Le projet prévoit la création de nouvelles communautés d’échanges aussi bien au Japon dans les régions non sinistrées qu’en Bretagne. Les paysans qui doivent se délocaliser pourront ainsi reconstruire leur vie entourés de fermiers et de citoyens sans frontières. Ces communautés ou ces fermes d’échange promouvront une agriculture saine et des relations humaines qui sont au cœur du système Teikei et qui ont été développées dans les AMAP.

Toshihide KAMEDA et de Shinpei MURAKAMI ont dû quitter leurs fermes à cause des centrales de Fukushima. Ce sont des personnes clés qui peuvent convaincre les autres paysans de Fukushima de quitter leur territoire et venir se joindre au projet de construire ensemble, par leur action et par des coopérations de nouvelles communautés. Le projet de Hiroko a rencontré au démarrage cette difficulté pour les paysans sinistrés de prendre conscience des caractéristiques de la radioactivité subie sans signe apparent et sans douleur ressentie.

Ils savent qu’ils risquent leur vie et celle de leur famille pour les années qui viennent mais il y a un blocage psychologique et émotif qui empêche d’écouter la voix de la raison. Un projet d’une ferme d’échanges a donc un rôle plus psychologique que seulement celui d’un lieu d’accueil des paysans sinistrés.

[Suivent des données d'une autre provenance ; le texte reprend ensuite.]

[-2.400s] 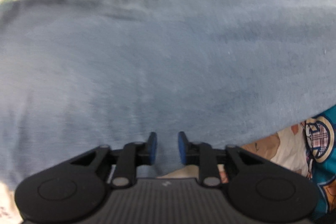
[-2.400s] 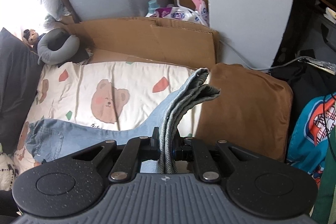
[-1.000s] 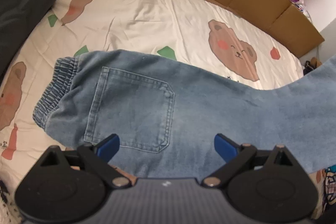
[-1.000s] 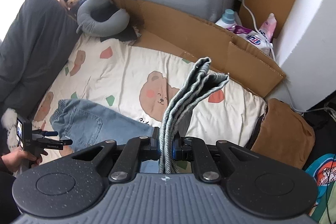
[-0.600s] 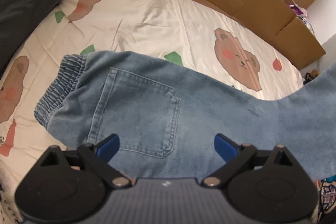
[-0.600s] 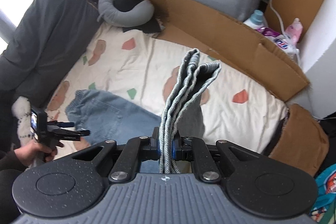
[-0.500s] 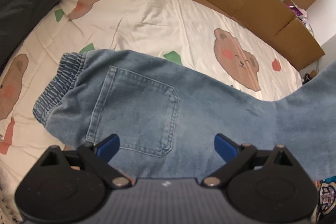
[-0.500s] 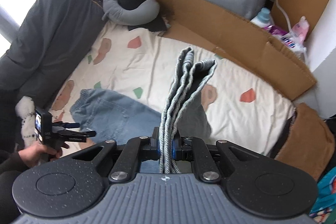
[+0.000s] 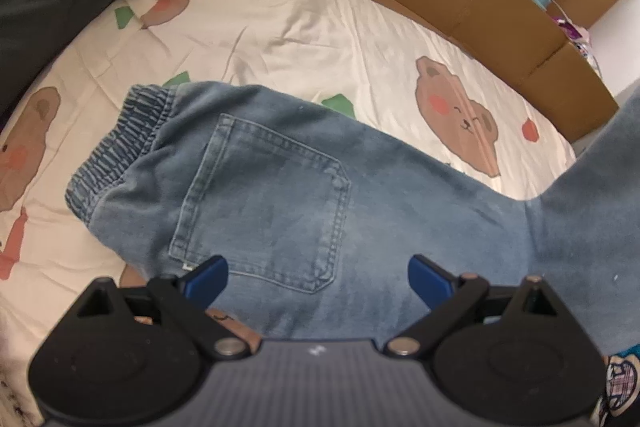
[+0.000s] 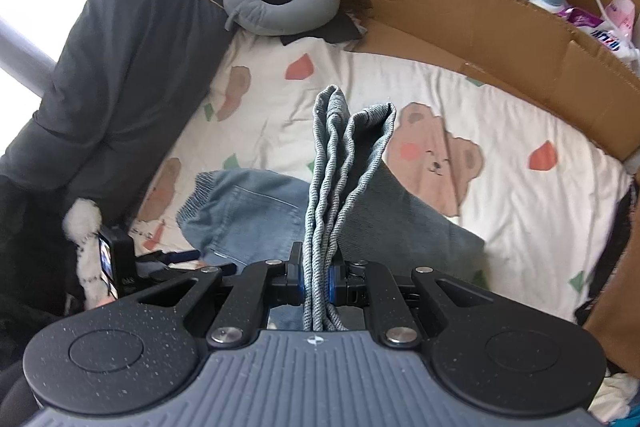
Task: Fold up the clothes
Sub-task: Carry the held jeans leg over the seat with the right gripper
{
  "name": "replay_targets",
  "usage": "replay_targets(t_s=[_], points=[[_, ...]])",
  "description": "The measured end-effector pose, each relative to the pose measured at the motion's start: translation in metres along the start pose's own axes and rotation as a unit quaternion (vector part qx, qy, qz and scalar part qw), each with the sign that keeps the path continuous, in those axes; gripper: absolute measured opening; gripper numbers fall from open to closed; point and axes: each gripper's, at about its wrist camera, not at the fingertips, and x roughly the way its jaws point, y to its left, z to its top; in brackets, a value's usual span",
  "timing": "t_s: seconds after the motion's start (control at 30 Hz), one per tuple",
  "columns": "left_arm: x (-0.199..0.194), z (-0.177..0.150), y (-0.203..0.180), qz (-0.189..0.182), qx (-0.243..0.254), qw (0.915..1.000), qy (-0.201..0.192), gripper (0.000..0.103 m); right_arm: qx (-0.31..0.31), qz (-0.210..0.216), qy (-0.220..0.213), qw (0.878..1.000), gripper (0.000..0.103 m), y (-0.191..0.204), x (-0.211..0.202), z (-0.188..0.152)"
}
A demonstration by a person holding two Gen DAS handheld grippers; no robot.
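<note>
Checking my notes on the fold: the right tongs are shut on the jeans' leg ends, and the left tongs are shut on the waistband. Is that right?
Not quite. The left tongs are open and hold nothing; the left wrist view shows them spread wide near the back pocket, not on the waistband. The rest stands: the right tongs are shut on the jeans' leg ends.

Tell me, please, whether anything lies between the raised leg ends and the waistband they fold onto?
Nothing visible does. The right gripper holds the leg ends above the jeans; the waistband lies bare on the bedsheet.
</note>
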Motion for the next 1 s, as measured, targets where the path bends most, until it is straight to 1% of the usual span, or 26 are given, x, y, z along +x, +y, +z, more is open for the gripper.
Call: replay_targets(t_s=[0.43,0.6,0.7,0.87,1.0], points=[[0.005,-0.004,0.012,-0.018,-0.029,0.9993,-0.017,0.098,0.032,0.053,0.011,0.998,0.009,0.025,0.073,-0.005],[0.009,-0.007,0.016,-0.028,-0.039,0.9984,-0.028,0.098,0.046,0.058,0.020,0.997,0.009,0.031,0.102,-0.004],[0.013,-0.009,0.021,-0.026,-0.050,0.9977,-0.038,0.098,0.050,0.062,0.023,0.997,0.010,0.032,0.119,-0.005],[0.018,-0.011,0.028,-0.016,-0.051,0.9967,-0.061,0.098,0.067,0.079,0.012,0.995,0.010,0.030,0.146,-0.008],[0.025,-0.014,0.037,-0.020,-0.063,0.9950,-0.075,0.098,0.076,0.085,0.002,0.993,0.010,0.029,0.169,-0.012]])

C’est une ouverture qui permet de s’arracher au quotidien et c’est une sensation d’appel d’amitié de voir qu’un soutien puisse venir de façon solidaire. C’est urgent avant que le blocage ne pousse certains au suicide ce que certains paysans ont déjà commis.

Les paysans sans terre ne peuvent pas survivre mais en cultivant de la terre contaminée que peuvent-ils en tirer ? Pourvu que d’autres terres soient accueillantes, au Japon et ailleurs, en particulier pour les paysans sinistrés de Fukushima.

Toshihide KAMEDA, 63 ans, père de trois enfants, était installé à Minami Soma et a du quitter sa ferme: il est depuis 2004 président de la confédération des paysans de Fukushima (Nôminren, affiliée à Via campesina) qu’il a cofondé il y a 20 ans. La famille de sa petite sœur a été sinistrée par le tsunami. Avec eux, ils sont onze qui doivent reconstruire leur vie dans un nouveau lieu.

Shinpei MURAKAMI, 52 ans, père de trois enfants, était installé à Iitaté depuis 9 ans. Iitaté est connu pour ses initiatives écologiques. Il a déjà évacué avec sa famille dans le « sud » du Japon grâce à la coopérative Ainô, (dont il avait été l’élève du Lycée agricole) il est un pratiquant de la méthode de d’agriculture naturelle et l’a diffusée pendant plusieurs années en Thaïlande où il était coopérant.